_ASSIGNMENT_: A faithful copy of the data is what is wanted, minus any pictures.

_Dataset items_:
========================================
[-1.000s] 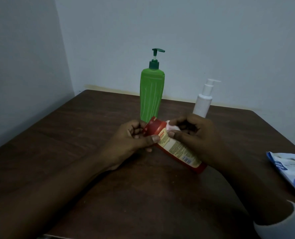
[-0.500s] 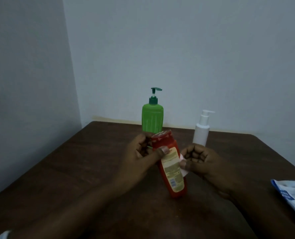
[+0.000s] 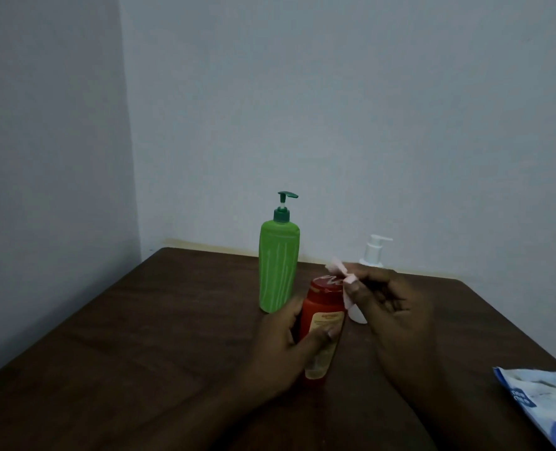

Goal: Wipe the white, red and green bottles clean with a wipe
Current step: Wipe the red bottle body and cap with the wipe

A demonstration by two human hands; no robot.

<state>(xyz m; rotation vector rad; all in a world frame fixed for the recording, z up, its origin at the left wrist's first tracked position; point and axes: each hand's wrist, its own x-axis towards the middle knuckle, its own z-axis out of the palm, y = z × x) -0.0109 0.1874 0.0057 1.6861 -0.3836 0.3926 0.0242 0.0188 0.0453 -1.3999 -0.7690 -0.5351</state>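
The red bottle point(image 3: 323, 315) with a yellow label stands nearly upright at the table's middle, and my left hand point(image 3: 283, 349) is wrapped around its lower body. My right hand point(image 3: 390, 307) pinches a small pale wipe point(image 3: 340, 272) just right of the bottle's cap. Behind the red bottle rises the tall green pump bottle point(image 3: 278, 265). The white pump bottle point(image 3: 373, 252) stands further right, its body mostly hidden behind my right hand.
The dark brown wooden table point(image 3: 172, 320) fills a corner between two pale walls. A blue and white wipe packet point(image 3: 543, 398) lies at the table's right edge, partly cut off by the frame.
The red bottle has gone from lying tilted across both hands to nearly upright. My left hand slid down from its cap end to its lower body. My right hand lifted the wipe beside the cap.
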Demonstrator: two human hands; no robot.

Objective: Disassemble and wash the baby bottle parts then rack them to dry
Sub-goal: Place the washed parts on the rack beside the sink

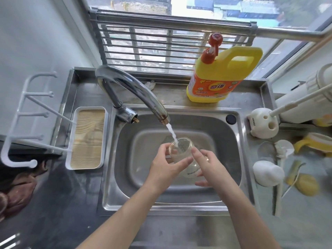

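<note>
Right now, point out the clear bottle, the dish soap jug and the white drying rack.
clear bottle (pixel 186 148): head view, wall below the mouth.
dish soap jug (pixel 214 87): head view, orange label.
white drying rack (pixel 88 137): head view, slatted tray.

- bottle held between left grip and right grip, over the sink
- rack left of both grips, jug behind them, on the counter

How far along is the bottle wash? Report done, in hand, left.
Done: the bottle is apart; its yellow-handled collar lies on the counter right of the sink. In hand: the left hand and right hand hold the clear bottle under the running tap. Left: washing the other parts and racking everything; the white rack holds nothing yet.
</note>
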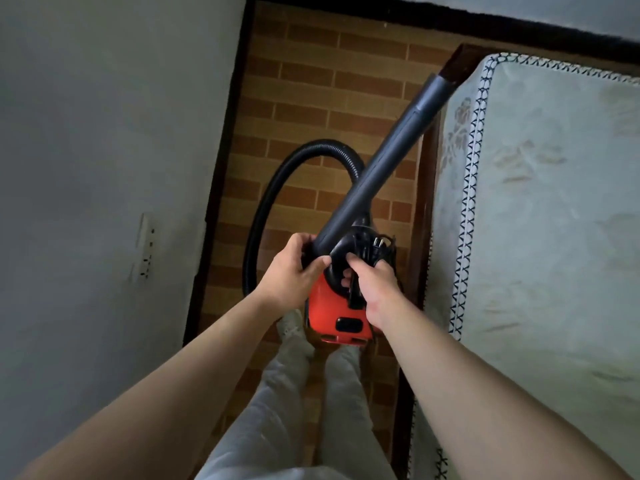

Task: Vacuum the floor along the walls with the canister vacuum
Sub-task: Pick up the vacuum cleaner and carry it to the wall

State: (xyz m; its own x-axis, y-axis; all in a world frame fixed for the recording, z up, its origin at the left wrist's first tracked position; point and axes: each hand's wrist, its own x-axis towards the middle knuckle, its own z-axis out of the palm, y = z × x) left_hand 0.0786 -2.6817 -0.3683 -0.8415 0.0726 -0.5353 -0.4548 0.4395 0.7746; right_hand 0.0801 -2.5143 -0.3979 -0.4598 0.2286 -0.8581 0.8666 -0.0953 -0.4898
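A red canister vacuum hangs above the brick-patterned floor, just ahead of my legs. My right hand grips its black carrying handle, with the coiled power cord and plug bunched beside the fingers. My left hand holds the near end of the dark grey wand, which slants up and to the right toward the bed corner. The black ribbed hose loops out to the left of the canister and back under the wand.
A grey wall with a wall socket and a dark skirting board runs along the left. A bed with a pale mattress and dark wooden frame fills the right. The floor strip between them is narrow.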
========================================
_ANSWER TO THE PROBLEM_:
[-1.000s] 
[-0.500s] 
[+0.000s] 

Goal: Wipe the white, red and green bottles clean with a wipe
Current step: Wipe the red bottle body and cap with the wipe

A demonstration by two human hands; no robot.

<state>(xyz m; rotation vector rad; all in a world frame fixed for the recording, z up, its origin at the left wrist's first tracked position; point and axes: each hand's wrist, its own x-axis towards the middle knuckle, its own z-axis out of the palm, y = z × x) -0.0109 0.1874 0.0057 1.6861 -0.3836 0.3926 0.0242 0.0188 0.0453 -1.3999 -0.7690 -0.5351</state>
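The red bottle point(image 3: 323, 315) with a yellow label stands nearly upright at the table's middle, and my left hand point(image 3: 283, 349) is wrapped around its lower body. My right hand point(image 3: 390, 307) pinches a small pale wipe point(image 3: 340, 272) just right of the bottle's cap. Behind the red bottle rises the tall green pump bottle point(image 3: 278, 265). The white pump bottle point(image 3: 373, 252) stands further right, its body mostly hidden behind my right hand.
The dark brown wooden table point(image 3: 172, 320) fills a corner between two pale walls. A blue and white wipe packet point(image 3: 543, 398) lies at the table's right edge, partly cut off by the frame.
The red bottle has gone from lying tilted across both hands to nearly upright. My left hand slid down from its cap end to its lower body. My right hand lifted the wipe beside the cap.
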Demonstrator: two human hands; no robot.

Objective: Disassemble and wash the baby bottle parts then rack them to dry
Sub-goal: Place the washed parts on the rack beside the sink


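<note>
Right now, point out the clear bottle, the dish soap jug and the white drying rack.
clear bottle (pixel 186 148): head view, wall below the mouth.
dish soap jug (pixel 214 87): head view, orange label.
white drying rack (pixel 88 137): head view, slatted tray.

- bottle held between left grip and right grip, over the sink
- rack left of both grips, jug behind them, on the counter

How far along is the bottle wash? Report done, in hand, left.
Done: the bottle is apart; its yellow-handled collar lies on the counter right of the sink. In hand: the left hand and right hand hold the clear bottle under the running tap. Left: washing the other parts and racking everything; the white rack holds nothing yet.
</note>
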
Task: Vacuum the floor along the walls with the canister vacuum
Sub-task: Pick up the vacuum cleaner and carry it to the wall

State: (xyz m; its own x-axis, y-axis; all in a world frame fixed for the recording, z up, its origin at the left wrist's first tracked position; point and axes: each hand's wrist, its own x-axis towards the middle knuckle, its own z-axis out of the palm, y = z × x) left_hand 0.0786 -2.6817 -0.3683 -0.8415 0.0726 -0.5353 -0.4548 0.4395 0.7746; right_hand 0.0801 -2.5143 -0.3979 -0.4598 0.2286 -0.8581 0.8666 -0.0953 -0.4898
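A red canister vacuum hangs above the brick-patterned floor, just ahead of my legs. My right hand grips its black carrying handle, with the coiled power cord and plug bunched beside the fingers. My left hand holds the near end of the dark grey wand, which slants up and to the right toward the bed corner. The black ribbed hose loops out to the left of the canister and back under the wand.
A grey wall with a wall socket and a dark skirting board runs along the left. A bed with a pale mattress and dark wooden frame fills the right. The floor strip between them is narrow.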

This exercise requires nothing further.